- _YOUR ASSIGNMENT_
Emit a verbatim copy of the lines running from the line with "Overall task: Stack" through the end of the material below.

- _COLLECTED DATA_
· · ·
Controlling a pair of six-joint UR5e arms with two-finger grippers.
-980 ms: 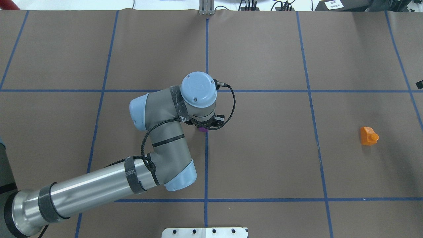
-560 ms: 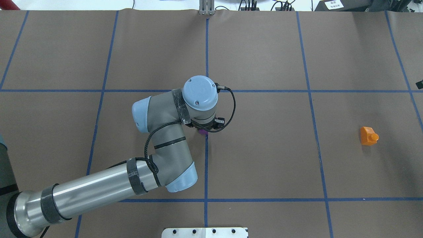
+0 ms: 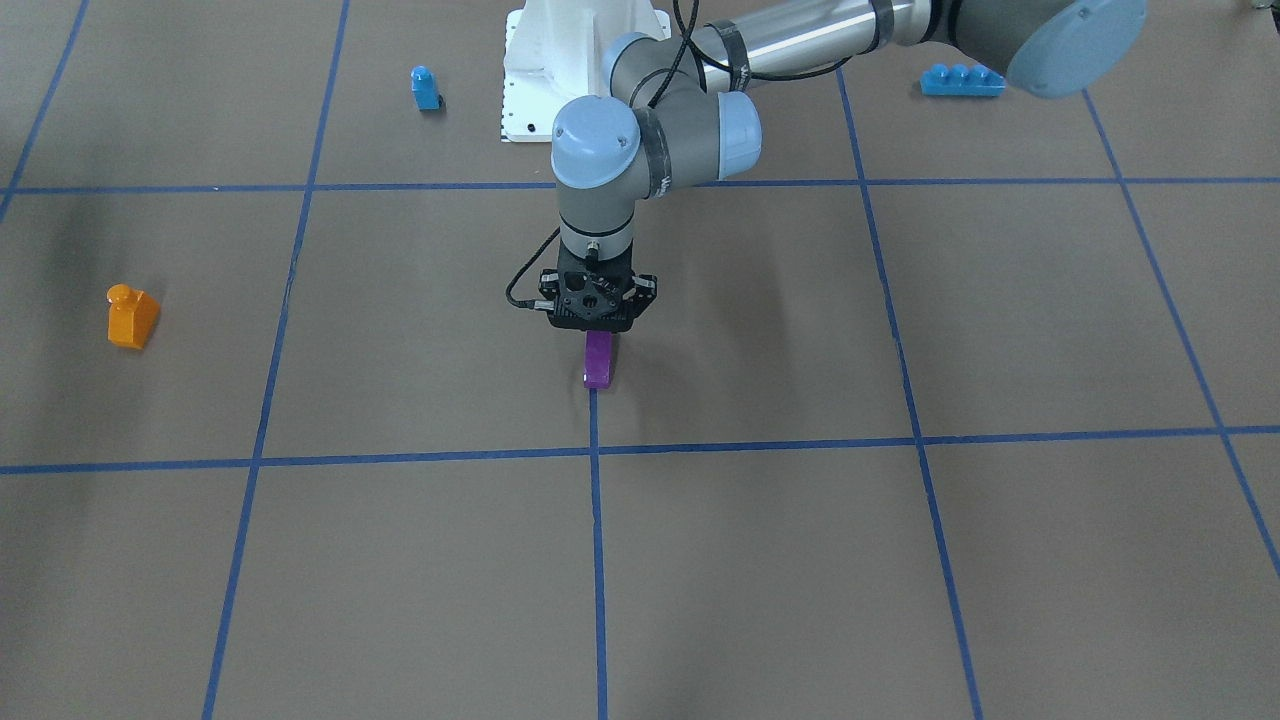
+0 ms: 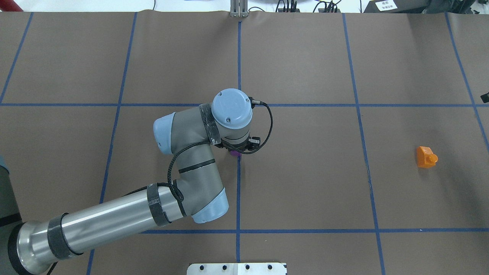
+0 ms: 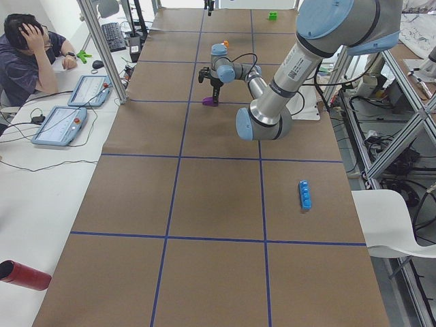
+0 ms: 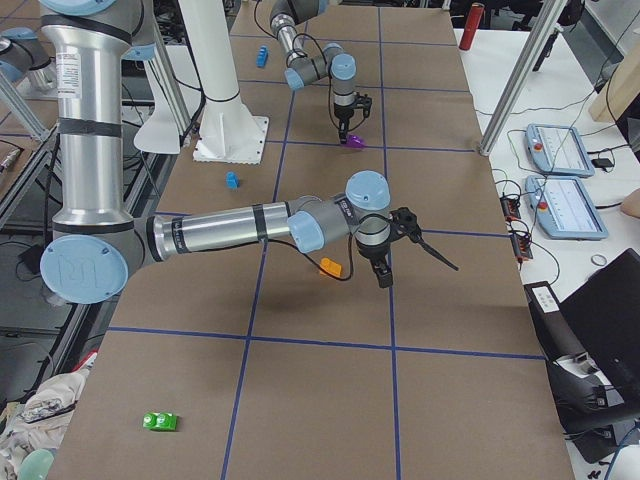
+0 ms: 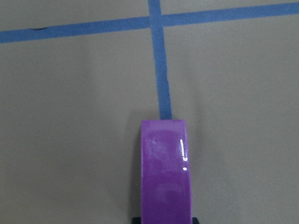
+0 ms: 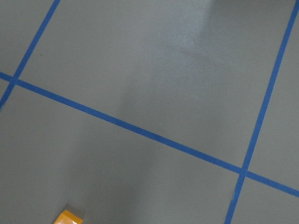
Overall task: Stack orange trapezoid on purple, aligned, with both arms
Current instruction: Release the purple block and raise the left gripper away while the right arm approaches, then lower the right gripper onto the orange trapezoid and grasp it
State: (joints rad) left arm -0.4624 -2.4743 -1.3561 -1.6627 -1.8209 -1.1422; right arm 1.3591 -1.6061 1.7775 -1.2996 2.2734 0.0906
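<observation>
Left gripper clamps the purple brick on a tape line, mid-frame; orange brick lies far left. Right gripper: grip cannot be told. White label, upper right, print unreadable.

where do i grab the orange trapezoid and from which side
Come at the orange trapezoid from straight above and close on the two flat sides that flank its sloped face, low on the body. It appears to stand upright with its stud on top, so pads set on the slope or the round stud would likely slip.
</observation>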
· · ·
- _RESULT BELOW_
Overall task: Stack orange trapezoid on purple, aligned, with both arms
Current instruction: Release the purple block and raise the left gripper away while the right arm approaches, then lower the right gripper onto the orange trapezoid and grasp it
State: (joints rad) left arm -0.4624 -2.4743 -1.3561 -1.6627 -1.8209 -1.1422; right arm 1.3591 -1.6061 1.7775 -1.2996 2.2734 0.0906
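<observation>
Left gripper clamps the purple brick on a tape line, mid-frame; orange brick lies far left. Right gripper: grip cannot be told. White label, upper right, print unreadable.

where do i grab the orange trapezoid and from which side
Come at the orange trapezoid from straight above and close on the two flat sides that flank its sloped face, low on the body. It appears to stand upright with its stud on top, so pads set on the slope or the round stud would likely slip.
</observation>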

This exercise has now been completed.